And then there’s the unexplained, “soaring budget gaps,” that speeded NYC into its near catastrophic fiscal collapse just a few years after the Lindsay supernova burnt out (read Ken Auletta’s The Streets were Paved with Gold for the harrowing truth of Lindsay’s misplaced empathy and near imbecilic earnestness).
It is a legacy of liberalism on steroids, with policies that assumed-in Auletta’s words-that NYC could institute a socialist outpost within the confines of a capitalist economy. It was a city where crime metastasized and welfare became a way of life-and if anyone called out in horror as the parade passed by, they had to be retrogrades or worse, Neanderthals with vicious streaks of racism.
The Lindsay, “scatter site” housing program exemplified the entire mindset: “Aug 19, 1971. The Board of Estimate passes a motion to begin work on three 24-story apartment buildings to house 2,000 low-income and elderly citizens in Forest Hills, Queens, a middle-class community, as part of the Lindsay administration’s “scatter-site” housing initiative to promote mixed-income neighborhoods. Local Forest Hills residents, many of whom left Brooklyn’s Williamsburg and Crown Heights sections when the poor populations of those areas mushroomed, are adamantly opposed to the new development. Protests ensue.”
Indeed they did-and then there was Ocean Hill Brownsville and the disaster of the community control of the schools experiment (read Diane Ravitch’s The Great School Wars: A History of the New York City Public Schools). Ineptitude built on a foundation of Lawrence of Arabia style condescension for the less fortunate-without Lawrence real affinity for his new found brethren.
Lindsay was a monument to liberal excess-and in Obama-like style triggered a massive counter-reaction. Much of what constituted domestic neo-conservatism-from Irving Kristol to Daniel Moynihan- owes a debt to John Lindsay and his policies. And the election of Rudy Giuliani was a culmination of that counter revolution-a movement that, in Rudy’s first term demonstrated that there was a more sensible approach to urban governance.
It is on Rudy’s legacy that Mike Bloomberg has succeeded in solidifying his three term reign-and without the successes that Rudy wrought, Bloomberg would never have gotten past the first term. The reason lays with the fact that Bloomberg, in his heart, is way more Lindsay than Giuliani. Yet it is the successful counterrevolution that Giuliani implemented-in reducing crime and welfare against the bitter protestations of the bien pensants at the NY Times-that has allowed Bloomberg to putter around with indoor smoking regs, trans fat banning, and other intrusive nanny-like behaviors; while at the same time raising taxes and racking up huge government payrolls and long term debt.
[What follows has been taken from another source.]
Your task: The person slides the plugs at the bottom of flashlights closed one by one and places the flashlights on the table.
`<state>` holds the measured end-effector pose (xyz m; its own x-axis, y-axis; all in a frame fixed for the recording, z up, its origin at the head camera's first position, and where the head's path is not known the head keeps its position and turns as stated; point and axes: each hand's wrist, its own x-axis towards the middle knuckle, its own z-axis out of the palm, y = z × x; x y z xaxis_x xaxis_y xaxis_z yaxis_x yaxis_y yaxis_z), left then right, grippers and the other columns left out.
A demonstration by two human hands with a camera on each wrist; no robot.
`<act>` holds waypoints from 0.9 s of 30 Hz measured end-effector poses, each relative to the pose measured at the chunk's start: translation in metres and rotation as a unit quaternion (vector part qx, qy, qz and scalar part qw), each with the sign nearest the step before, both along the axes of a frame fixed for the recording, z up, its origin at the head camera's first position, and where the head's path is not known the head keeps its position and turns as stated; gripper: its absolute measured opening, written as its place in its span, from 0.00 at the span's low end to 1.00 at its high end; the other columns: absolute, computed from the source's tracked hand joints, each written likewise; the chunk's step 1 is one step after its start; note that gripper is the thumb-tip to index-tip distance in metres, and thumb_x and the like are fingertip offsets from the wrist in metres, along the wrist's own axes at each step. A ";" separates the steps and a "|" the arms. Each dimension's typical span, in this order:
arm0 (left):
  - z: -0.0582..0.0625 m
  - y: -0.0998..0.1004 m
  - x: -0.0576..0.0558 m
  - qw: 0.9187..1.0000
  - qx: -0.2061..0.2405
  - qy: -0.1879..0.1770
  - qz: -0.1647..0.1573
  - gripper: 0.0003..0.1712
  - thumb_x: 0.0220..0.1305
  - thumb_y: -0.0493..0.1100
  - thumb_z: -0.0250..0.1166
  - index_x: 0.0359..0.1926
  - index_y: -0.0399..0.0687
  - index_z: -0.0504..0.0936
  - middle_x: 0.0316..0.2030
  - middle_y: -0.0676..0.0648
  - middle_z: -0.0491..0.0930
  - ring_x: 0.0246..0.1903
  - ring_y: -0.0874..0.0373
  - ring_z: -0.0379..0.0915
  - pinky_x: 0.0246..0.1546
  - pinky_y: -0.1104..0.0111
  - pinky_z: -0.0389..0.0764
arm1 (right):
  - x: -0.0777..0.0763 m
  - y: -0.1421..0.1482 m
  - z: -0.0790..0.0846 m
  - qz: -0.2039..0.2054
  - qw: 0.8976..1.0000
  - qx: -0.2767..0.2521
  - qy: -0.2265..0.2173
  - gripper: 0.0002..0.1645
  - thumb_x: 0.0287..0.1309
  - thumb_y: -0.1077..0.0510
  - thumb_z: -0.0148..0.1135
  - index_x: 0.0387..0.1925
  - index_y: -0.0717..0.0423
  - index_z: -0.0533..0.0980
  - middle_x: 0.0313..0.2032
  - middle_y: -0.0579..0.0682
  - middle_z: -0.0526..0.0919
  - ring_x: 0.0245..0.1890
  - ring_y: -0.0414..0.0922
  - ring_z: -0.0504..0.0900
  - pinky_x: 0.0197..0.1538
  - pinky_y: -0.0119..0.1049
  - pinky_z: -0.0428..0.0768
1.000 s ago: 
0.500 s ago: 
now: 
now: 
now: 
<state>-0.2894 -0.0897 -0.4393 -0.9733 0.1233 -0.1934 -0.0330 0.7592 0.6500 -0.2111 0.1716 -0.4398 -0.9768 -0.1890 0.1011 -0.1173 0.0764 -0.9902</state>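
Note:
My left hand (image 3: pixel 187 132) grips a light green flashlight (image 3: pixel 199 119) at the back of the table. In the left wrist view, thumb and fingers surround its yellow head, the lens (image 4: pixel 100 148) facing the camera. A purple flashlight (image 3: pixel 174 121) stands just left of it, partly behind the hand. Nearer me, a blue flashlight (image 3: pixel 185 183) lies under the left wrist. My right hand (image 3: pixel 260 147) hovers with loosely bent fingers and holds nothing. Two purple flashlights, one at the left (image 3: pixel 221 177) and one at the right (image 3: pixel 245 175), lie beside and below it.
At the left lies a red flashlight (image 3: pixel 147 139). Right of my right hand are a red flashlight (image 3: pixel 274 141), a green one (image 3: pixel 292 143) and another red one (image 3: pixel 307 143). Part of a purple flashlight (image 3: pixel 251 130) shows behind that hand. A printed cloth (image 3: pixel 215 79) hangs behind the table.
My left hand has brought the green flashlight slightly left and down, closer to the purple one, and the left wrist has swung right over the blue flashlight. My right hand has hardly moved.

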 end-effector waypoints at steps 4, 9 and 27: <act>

Bloomberg’s liberal dilettantism, so much like Lindsay's, survives because of the battles that Giuliani fought against entrenched interests and a mindset that believed that the issues of crime and chronic intergenerational welfare were insurmountable-and even if they could be overcome, the costs of the battle were too much for the status quo defenders to entertain.
To be fair, the Bloombergistas are a way more competent bunch-and certainly less idealistic and grandiose than the Lindsay kiddie corps. But the fact remains, that Bloomberg and Lindsay are really political soul mates. And if wasn’t for the successful reaction against the Lindsay mindset, Bloomberg wouldn’t have been able to govern.
But the Lindsay legacy is also seen in the current Tea Party movement as well-the reaction against overweening national and local governments that try to go way beyond the constraints that fiscal probity dictates. When we look at the president’s ambitious agenda-and the vitriolic reaction to it- we hear the echoes of a distant past. Once again, the Lindsay mindset is being exposed as dangerously inadequate to meet the political and social needs of a general populace that understands that too much government is never a good thing-and is always a threat to basic individual liberty.